* Information supplied:
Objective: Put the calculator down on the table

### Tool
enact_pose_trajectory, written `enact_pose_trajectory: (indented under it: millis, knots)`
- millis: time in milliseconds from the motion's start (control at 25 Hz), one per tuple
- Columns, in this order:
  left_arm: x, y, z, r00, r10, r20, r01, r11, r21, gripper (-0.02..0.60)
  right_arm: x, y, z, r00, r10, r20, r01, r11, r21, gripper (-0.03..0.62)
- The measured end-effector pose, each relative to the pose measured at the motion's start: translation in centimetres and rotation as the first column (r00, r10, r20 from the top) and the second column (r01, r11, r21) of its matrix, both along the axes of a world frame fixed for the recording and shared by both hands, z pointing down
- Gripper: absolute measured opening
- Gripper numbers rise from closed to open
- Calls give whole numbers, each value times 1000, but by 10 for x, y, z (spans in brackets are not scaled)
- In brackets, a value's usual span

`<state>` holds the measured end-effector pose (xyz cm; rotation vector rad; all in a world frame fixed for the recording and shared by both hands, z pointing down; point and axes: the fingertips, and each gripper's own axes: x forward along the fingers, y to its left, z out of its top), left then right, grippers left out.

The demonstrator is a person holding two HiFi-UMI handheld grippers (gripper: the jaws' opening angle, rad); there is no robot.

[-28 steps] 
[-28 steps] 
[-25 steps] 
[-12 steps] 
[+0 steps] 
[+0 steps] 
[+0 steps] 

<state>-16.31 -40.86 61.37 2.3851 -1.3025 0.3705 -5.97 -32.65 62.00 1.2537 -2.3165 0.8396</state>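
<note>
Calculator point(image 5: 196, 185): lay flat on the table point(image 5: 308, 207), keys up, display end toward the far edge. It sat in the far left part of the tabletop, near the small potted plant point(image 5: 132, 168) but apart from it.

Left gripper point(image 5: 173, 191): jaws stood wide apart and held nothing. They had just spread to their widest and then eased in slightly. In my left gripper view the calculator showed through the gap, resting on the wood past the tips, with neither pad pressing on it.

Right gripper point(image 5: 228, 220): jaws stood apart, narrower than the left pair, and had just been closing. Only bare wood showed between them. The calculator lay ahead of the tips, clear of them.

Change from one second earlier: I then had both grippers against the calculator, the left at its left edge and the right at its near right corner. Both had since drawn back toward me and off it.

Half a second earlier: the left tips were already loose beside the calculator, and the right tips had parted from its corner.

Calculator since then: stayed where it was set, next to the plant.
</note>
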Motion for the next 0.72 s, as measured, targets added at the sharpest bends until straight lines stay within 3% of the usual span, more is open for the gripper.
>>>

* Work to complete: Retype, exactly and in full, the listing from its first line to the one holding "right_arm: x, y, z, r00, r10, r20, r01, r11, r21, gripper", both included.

* Task response:
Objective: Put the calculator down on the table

### Tool
enact_pose_trajectory, written `enact_pose_trajectory: (indented under it: millis, knots)`
- millis: time in milliseconds from the motion's start (control at 25 Hz), one per tuple
- Columns, in this order:
  left_arm: x, y, z, r00, r10, r20, r01, r11, r21, gripper (-0.02..0.60)
  right_arm: x, y, z, r00, r10, r20, r01, r11, r21, gripper (-0.03..0.62)

The response is now finished.